**What you are asked to do**
Leave every picture out and give back the lines below from the first through the line that holds "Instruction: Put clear", exactly as written.

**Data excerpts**
========================================

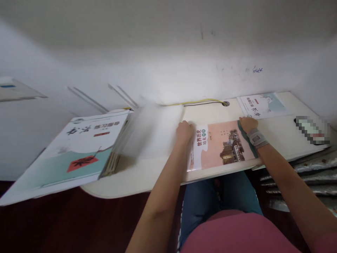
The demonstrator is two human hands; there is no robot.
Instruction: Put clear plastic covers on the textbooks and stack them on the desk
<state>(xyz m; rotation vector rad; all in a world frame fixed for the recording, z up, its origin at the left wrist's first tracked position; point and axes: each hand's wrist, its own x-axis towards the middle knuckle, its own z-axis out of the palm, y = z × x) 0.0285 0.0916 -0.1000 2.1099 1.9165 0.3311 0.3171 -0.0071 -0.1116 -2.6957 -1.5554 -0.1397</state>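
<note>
Left hand [184, 129] curled at the left edge of a pink-and-white history book [219, 144], fingers folded onto its spine side, gripping that edge; a blurred white page or sheet [154, 131] sits just left of it, too smeared to tell whether the hand touches it. Right hand [247, 123], grey wristband [256, 137] on the wrist, fingers bent down on the book's far right corner, pinching it. Book lies flat on the white table [279, 135], near the front edge, cover up, straight ahead of the person. Second booklet, white and pale teal [263, 105], lies flat just beyond the right hand by the wall. Stack of books [86, 147] at the table's left end, top one white-teal with a red diamond, overhanging the edge. Yellow cable [195, 102] runs along the wall to a hole in the table. Silvery packets [310, 165] lie below the table at right.
</note>
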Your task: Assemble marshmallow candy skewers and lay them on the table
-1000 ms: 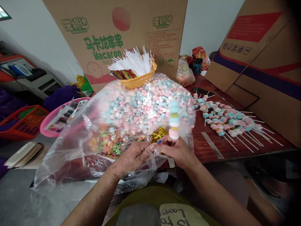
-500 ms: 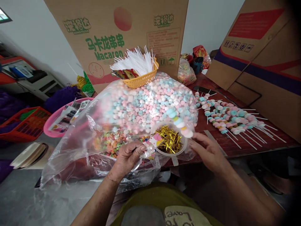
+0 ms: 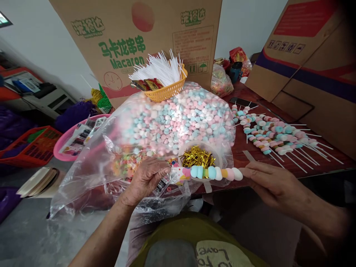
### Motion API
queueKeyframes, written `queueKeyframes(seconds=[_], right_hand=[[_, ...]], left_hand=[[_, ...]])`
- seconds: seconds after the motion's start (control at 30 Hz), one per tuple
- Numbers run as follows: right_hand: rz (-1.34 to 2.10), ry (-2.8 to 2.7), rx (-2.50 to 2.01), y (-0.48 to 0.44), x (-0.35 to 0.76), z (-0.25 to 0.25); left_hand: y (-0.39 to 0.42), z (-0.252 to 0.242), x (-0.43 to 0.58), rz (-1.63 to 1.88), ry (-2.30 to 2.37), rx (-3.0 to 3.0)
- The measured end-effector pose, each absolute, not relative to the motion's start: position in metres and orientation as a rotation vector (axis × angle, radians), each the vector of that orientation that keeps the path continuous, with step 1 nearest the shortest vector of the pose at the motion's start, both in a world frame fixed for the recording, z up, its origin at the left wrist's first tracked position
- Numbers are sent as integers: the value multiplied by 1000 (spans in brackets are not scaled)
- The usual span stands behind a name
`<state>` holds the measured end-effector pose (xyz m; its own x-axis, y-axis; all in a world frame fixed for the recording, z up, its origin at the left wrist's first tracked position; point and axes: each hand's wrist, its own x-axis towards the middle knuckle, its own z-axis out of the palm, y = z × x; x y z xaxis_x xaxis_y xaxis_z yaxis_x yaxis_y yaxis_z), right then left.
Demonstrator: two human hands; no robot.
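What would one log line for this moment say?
left hand: pinching printed wrapper | candy skewer: level, one end in wrapper | right hand: open, fingertips by other end

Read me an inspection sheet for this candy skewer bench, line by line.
Surface: dark red table, mostly covered.
Job's things: candy skewer lying level, one end in a printed wrapper; tub of gold twist ties just behind.
Clutter: clear bag of pastel candies, yellow basket of white sticks, row of finished skewers, phone.
Grippers: left hand pinches the wrapper; right hand open, fingertips at the skewer's free end, contact unclear.
Cables: nothing seen.
Surroundings: Macaron carton behind; pink basin and red basket to the left.
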<state>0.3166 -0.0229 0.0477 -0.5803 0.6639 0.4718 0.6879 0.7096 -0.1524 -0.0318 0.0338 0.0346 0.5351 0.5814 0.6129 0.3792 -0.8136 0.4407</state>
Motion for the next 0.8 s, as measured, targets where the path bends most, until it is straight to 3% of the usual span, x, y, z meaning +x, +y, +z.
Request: queueKeyframes(seconds=[0.3, 0.8], right_hand=[[-279, -2269, -1043, -24, 313, 47], [-183, -2303, -1059, -24, 316, 42]], left_hand=[[32, 41, -31, 1093, 840, 2429], [44, 42, -28, 993, 752, 2757]])
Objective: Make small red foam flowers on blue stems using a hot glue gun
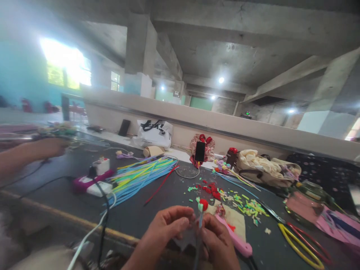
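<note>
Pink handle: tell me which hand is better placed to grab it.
Probably the right hand: it's closest to the pink handle, though holding the red-topped stem; the left hand sits farther away.

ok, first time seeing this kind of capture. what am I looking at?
No robot: one picture, from a camera worn on a person's head, looking forward and down. The hands at bottom centre are the wearer's. The right hand holds a pale stem with mint-green and red at its top; the left hand is curled close beside it.

On the dark tabletop: a bundle of fuzzy stems, cut pieces, a pink-handled tool, probably a glue gun, and scissors. The blurred hand at far left seems someone else's.
</note>
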`<state>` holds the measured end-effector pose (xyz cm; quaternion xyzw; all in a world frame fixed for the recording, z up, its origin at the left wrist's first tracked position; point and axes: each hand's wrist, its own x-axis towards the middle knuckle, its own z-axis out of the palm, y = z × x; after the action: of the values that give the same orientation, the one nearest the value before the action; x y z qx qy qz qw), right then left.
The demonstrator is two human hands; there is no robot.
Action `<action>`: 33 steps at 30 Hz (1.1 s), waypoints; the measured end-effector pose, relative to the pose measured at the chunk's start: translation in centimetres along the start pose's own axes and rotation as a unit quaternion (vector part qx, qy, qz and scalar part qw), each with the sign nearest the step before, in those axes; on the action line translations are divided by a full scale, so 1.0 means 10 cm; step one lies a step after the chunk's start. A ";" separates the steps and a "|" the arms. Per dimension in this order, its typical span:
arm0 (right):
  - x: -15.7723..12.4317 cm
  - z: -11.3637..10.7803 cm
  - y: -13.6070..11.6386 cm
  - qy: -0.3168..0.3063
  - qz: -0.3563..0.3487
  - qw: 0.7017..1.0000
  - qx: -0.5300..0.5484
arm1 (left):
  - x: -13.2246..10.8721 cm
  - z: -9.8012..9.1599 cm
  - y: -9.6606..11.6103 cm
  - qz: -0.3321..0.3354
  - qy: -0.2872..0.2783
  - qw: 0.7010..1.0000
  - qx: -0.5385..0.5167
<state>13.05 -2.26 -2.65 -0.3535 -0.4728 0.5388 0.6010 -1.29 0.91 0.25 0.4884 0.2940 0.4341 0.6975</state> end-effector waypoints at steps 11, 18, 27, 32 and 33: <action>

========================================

**Finished exercise**
The demonstrator is two human hands; there is no robot.
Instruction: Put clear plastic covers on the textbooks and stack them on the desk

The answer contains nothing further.